## [REQUIREMENT]
Apart from the pictures, print the data below exactly as given.

## [THE DATA]
------------------------
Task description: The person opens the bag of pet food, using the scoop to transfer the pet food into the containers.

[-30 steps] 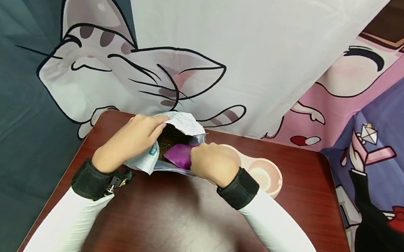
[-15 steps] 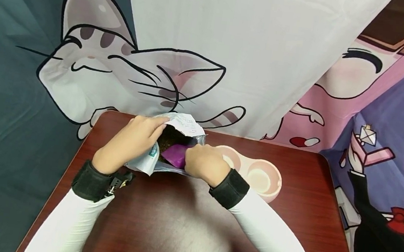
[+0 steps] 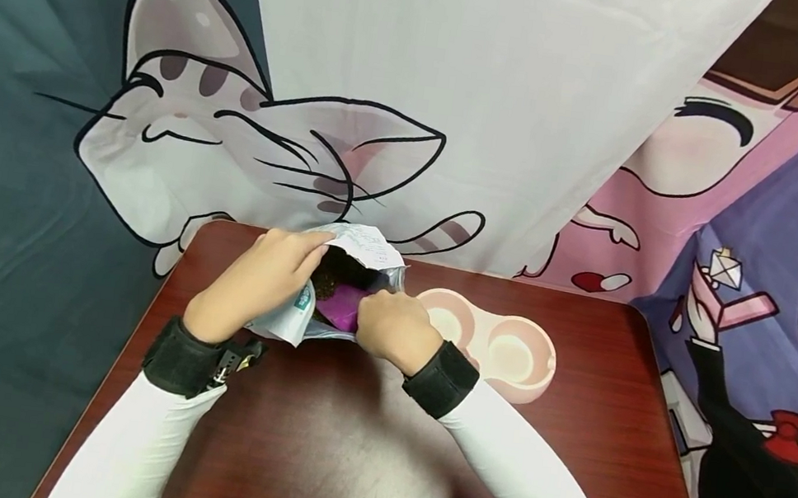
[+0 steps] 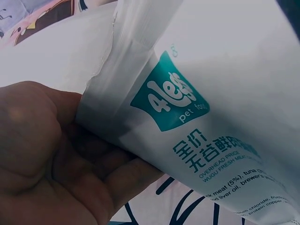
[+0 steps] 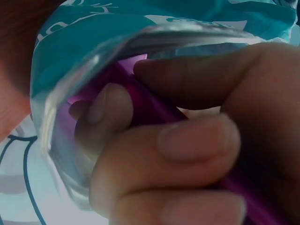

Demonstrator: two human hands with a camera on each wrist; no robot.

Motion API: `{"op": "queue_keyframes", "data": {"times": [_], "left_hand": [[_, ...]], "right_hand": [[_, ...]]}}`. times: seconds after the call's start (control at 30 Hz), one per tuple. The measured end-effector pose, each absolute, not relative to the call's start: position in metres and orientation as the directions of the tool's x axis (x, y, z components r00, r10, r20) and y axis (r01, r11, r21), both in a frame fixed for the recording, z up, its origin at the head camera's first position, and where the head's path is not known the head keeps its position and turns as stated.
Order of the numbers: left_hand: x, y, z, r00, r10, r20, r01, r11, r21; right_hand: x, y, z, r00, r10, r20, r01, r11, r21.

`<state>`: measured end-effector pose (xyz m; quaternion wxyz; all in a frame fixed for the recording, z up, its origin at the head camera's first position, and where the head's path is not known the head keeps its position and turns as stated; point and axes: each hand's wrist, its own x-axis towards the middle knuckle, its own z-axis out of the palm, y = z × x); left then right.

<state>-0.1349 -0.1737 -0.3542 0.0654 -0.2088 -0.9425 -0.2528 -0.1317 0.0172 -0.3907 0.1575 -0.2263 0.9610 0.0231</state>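
Observation:
An unsealed pet food bag point(image 3: 369, 247), white outside with a silvery lining, stands near the table's back edge. Brown kibble point(image 3: 324, 281) shows inside it. My left hand point(image 3: 278, 269) grips the bag's left edge between thumb and fingers; the left wrist view shows the teal label point(image 4: 171, 96) beside that hand. With my right hand point(image 3: 393, 327) at the bag's mouth, I hold a purple scoop point(image 3: 341, 307) by its handle. The scoop's head lies inside the bag. In the right wrist view, my fingers point(image 5: 197, 140) curl round the purple handle point(image 5: 255, 199).
A pale pink double bowl point(image 3: 511, 354) sits right of the bag, close behind my right wrist. The reddish-brown table point(image 3: 600, 440) reaches back to a printed cloth backdrop point(image 3: 508, 88).
My right hand has moved left with the scoop, deeper into the bag. More of the pink double bowl shows now. My left hand keeps its grip on the bag, nearly still.

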Motion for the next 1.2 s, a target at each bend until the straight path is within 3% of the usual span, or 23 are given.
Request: {"op": "queue_keyframes", "data": {"times": [1.2], "left_hand": [[-0.135,-0.173,-0.354,-0.886,0.392,0.247,0.464,0.759,0.457]], "right_hand": [[-0.143,-0.003,-0.423,-0.881,-0.374,-0.291,-0.366,0.927,-0.085]]}}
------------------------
## [RESPONSE BOX]
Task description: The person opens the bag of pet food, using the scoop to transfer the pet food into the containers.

[-30 steps] 
[-15 steps] 
[+0 steps] 
[+0 steps] 
[+0 steps] 

Demonstrator: two human hands with a camera on each wrist; no robot.

Motion API: `{"op": "queue_keyframes", "data": {"times": [_], "left_hand": [[_, ...]], "right_hand": [[_, ...]]}}`. times: seconds after the call's start (control at 30 Hz), one per tuple. The measured end-effector pose, each absolute, not relative to the call's start: position in metres and orientation as the directions of the tool's x axis (x, y, z components r00, r10, r20) and y axis (r01, r11, r21), both in a frame fixed for the recording, z up, its origin at the head camera's first position, and where the head's path is not known the head keeps its position and turns as stated.
Order of the numbers: left_hand: x, y, z, r00, r10, r20, r01, r11, r21; right_hand: x, y, z, r00, r10, r20, r01, r11, r21.

`<state>`: measured end-effector pose (xyz m; quaternion wxyz; all in a frame fixed for the recording, z up, its origin at the head camera's first position, and where the head's path is not known the head keeps its position and turns as stated; point and axes: each hand's wrist, its own x-axis towards the middle knuckle, its own z-axis out of the palm, y = z × x); left then right.

<state>-0.1349 -0.1737 -0.3542 0.0654 -0.2088 -0.9425 -0.2528 -0.1317 0.0172 -0.3907 0.1575 -0.2263 0.9610 0.0231</state>
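Observation:
An unsealed pet food bag point(image 3: 369, 247), white outside with a silvery lining, stands near the table's back edge. Brown kibble point(image 3: 324, 281) shows inside it. My left hand point(image 3: 278, 269) grips the bag's left edge between thumb and fingers; the left wrist view shows the teal label point(image 4: 171, 96) beside that hand. With my right hand point(image 3: 393, 327) at the bag's mouth, I hold a purple scoop point(image 3: 341, 307) by its handle. The scoop's head lies inside the bag. In the right wrist view, my fingers point(image 5: 197, 140) curl round the purple handle point(image 5: 255, 199).
A pale pink double bowl point(image 3: 511, 354) sits right of the bag, close behind my right wrist. The reddish-brown table point(image 3: 600, 440) reaches back to a printed cloth backdrop point(image 3: 508, 88).
My right hand has moved left with the scoop, deeper into the bag. More of the pink double bowl shows now. My left hand keeps its grip on the bag, nearly still.
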
Motion for the next 1.2 s, a target at each bend until the straight path is within 3% of the usual span, or 23 are given.
Request: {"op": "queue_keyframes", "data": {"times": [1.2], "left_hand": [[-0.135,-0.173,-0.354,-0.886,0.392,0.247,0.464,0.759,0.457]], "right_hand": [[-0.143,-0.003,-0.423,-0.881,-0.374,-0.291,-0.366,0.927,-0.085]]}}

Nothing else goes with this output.